The Improbable Victoria Woodhull by Eden Collinsworth

The subtitle is more revealing as well as more sensational: Suffrage, Free Love, and The First Woman To Run For President. Here's what I have to say about this: It is a great story about a woman that I never heard of, and fills out some of the mid-19th century American history that I am fuzzy on. Victoria Woodhull was a contemporary of Mark Twain, even had some overlap with him when they both lived in England, and I had just finished that highly detailed and voluminous biography earlier this fall, so even though up on some things, there was a lot to learn here. Woodhull pushed the limits in everything she did, from her hardscrabble upbringing in Ohio to her death in 1927 at age 88 as a wealthy widow on an inherited estate in England. Her father, Buck Claflin, was a classic con man, a swindler, and a cheat--he used his children, and everyone else he could, for personal gain, and they learned those skills well.
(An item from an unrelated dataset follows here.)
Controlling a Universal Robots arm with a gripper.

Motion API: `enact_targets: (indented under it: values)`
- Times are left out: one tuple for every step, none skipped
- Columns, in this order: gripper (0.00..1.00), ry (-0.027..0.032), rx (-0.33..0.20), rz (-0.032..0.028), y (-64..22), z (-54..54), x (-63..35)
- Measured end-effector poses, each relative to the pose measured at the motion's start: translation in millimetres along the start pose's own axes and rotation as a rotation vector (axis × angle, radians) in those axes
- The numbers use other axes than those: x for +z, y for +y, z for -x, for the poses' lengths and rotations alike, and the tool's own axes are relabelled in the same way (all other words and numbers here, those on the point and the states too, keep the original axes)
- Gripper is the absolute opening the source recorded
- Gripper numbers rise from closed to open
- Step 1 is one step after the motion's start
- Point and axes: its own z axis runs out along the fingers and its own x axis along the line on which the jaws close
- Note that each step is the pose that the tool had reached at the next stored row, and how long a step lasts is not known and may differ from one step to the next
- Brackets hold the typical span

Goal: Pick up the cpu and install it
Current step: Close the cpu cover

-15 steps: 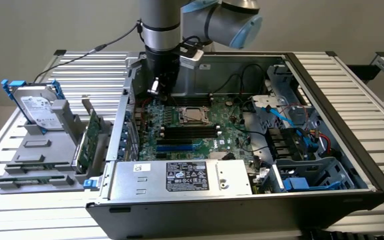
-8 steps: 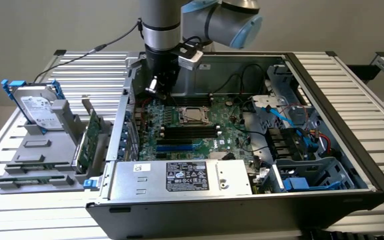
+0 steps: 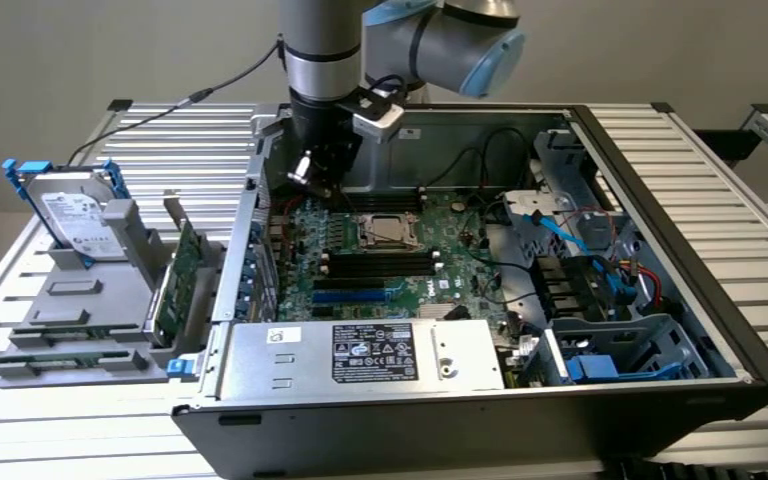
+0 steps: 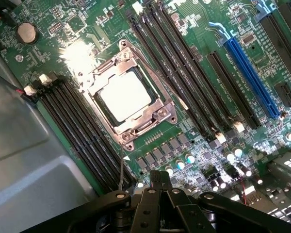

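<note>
One dull silver square, the cpu (image 4: 122, 94), lies flat in its socket on the green motherboard (image 4: 200, 28), ringed by a shiny metal frame (image 4: 166, 114). Your gripper (image 4: 155, 180) hangs above the board just beside the socket, its black fingers pressed together and holding nothing. By my judgement, the placing step is done or nearly so. Any move from here calls for clearance from the long black memory slots (image 4: 184, 73) and the smooth grey case wall (image 4: 34, 160).
</note>
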Motion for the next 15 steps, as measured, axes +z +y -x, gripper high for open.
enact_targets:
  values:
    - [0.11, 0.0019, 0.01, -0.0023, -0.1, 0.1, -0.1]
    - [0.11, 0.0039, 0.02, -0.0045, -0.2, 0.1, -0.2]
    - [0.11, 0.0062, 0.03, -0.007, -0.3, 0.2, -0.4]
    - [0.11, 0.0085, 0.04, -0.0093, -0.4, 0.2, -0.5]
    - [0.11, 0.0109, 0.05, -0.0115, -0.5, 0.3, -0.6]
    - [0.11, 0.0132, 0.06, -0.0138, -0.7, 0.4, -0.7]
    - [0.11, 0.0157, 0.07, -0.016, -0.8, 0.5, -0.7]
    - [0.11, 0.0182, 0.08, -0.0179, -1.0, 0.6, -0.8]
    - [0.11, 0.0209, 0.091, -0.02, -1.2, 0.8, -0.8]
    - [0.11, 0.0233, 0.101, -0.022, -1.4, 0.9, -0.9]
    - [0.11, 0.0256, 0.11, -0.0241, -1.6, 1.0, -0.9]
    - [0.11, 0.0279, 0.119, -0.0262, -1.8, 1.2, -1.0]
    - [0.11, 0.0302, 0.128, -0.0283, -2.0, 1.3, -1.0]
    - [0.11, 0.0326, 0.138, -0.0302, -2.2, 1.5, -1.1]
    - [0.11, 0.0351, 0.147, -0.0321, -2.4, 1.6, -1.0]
Victoria and her sister were raised to perform as child clairvoyants, and between their beauty and their charm they were able to scam Cornelius Vanderbilt, and with his backing, the two women parlayed their connection to him and opened the first women-owned stock brokerage in America. Victoria managed to accumulate great wealth and unlike her father, she managed to hang on to it. She also sought fame in addition to fortune and allied herself with high profile causes in pursuit of that. She became, in 1871, the first woman to speak before a House of Representatives committee to promote women’s suffrage and she improbably also ran for president as a candidate when she herself could not vote. This is a pretty quick one and quite interesting, if not riveting, to read.